Multi-Objective Pareto-Front Optimization for Efficient Adaptive VVC Streaming

Adaptive video streaming has facilitated improved video streaming over the past years. A balance among coding performance objectives such as bitrate, video quality, and decoding complexity is required to achieve efficient, content- and codec-dependent, adaptive video streaming.
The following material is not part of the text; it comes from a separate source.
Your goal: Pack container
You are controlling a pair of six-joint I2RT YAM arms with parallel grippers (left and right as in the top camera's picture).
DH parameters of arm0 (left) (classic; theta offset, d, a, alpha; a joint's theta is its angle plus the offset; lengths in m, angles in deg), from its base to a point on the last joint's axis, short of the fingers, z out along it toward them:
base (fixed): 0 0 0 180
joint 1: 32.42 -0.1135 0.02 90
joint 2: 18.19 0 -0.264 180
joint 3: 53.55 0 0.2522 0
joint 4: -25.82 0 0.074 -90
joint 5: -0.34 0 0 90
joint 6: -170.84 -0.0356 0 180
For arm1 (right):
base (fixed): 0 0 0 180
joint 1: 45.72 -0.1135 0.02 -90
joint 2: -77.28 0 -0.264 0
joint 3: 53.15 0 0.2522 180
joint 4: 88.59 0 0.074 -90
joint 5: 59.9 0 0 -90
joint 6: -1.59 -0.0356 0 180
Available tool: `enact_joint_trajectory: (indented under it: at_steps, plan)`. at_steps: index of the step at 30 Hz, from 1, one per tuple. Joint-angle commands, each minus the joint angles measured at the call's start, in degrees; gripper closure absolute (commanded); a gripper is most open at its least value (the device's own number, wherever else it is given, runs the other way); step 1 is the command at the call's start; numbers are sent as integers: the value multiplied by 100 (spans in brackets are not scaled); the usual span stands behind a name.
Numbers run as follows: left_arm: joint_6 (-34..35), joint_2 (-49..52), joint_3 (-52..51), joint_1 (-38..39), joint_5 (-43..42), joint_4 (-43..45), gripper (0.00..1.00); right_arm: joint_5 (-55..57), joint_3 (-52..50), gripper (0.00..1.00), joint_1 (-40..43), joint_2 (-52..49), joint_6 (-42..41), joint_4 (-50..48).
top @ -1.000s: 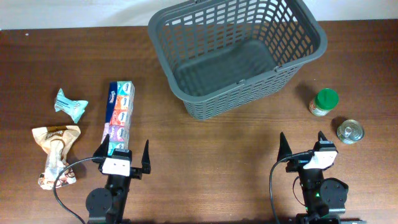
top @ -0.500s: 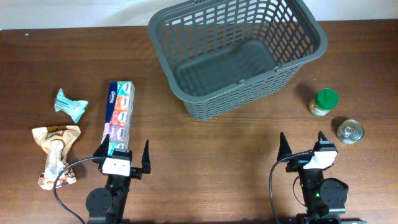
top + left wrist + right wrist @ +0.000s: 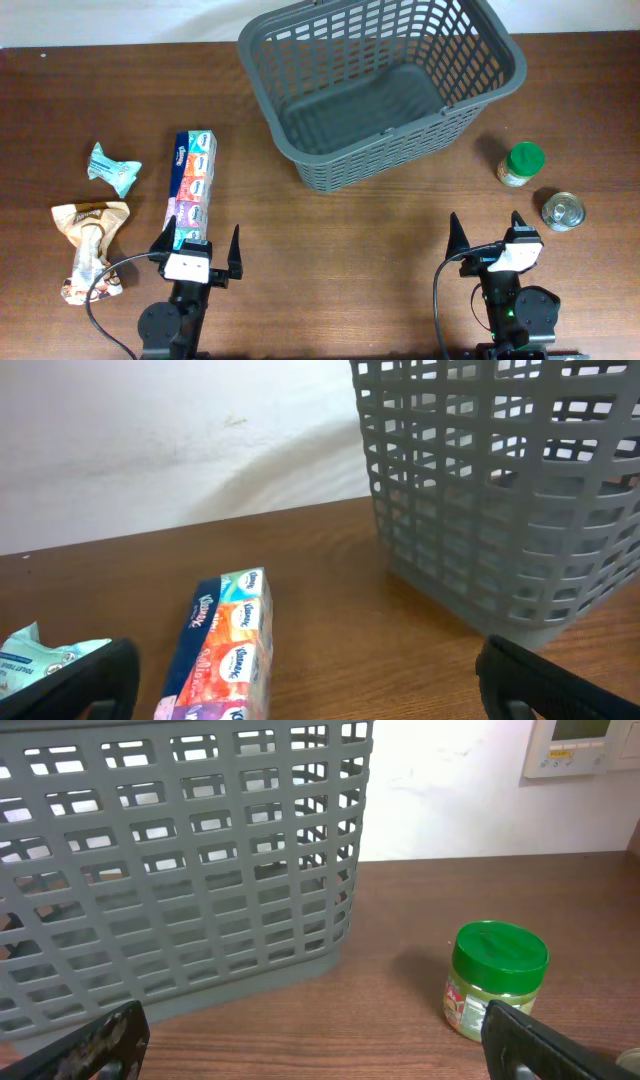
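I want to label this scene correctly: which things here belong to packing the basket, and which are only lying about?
For the job: grey lattice basket; left gripper and right gripper, both open; likely goods to pack: Kleenex tissue pack, teal wrapped packet, bone treat bag, green-lidded jar, tin can.
Only there: wooden table, wall panel.

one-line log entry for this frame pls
stage: nothing packed | left gripper: open, empty | right gripper: open, empty | basket: empty | Kleenex pack, green-lid jar, tin can: outside basket
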Motion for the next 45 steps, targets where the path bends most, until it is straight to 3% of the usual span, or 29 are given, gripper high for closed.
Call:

This paper proposes a multi-objective Pareto-front (PF) optimization framework to construct quality-monotonic, content-adaptive bitrate ladders Versatile Video Coding (VVC) streaming that jointly optimize video quality, bitrate, and decoding time, which is used as a practical proxy for decoding energy. Two strategies are introduced: the Joint Rate-Quality-Time Pareto Front (JRQT-PF) and the Joint Quality-Time Pareto Front (JQT-PF), each exploring different tradeoff formulations and objective prioritizations. The ladders are constructed under quality monotonicity constraints during adaptive streaming to ensure a consistent Quality of Experience (QoE). Experiments are conducted on a large-scale UHD dataset (Inter-4K), with quality assessed using PSNR, VMAF, and XPSNR, and complexity measured via decoding time and energy consumption. The JQT-PF method achieves 11.76% average bitrate savings while reducing average decoding time by 0.29% to maintain the same XPSNR, compared to a widely-used fixed ladder. More aggressive configurations yield up to 27.88% bitrate savings at the cost of increased complexity. The JRQT-PF strategy, on the other hand, offers more controlled tradeoffs, achieving 6.38 % bitrate savings and 6.17 % decoding time reduction. This framework outperforms existing methods, including fixed ladders, VMAF- and XPSNR-based dynamic resolution selection, and complexity-aware benchmarks. The results confirm that PF optimization with decoding time constraints enables sustainable, high-quality streaming tailored to network and device capabilities.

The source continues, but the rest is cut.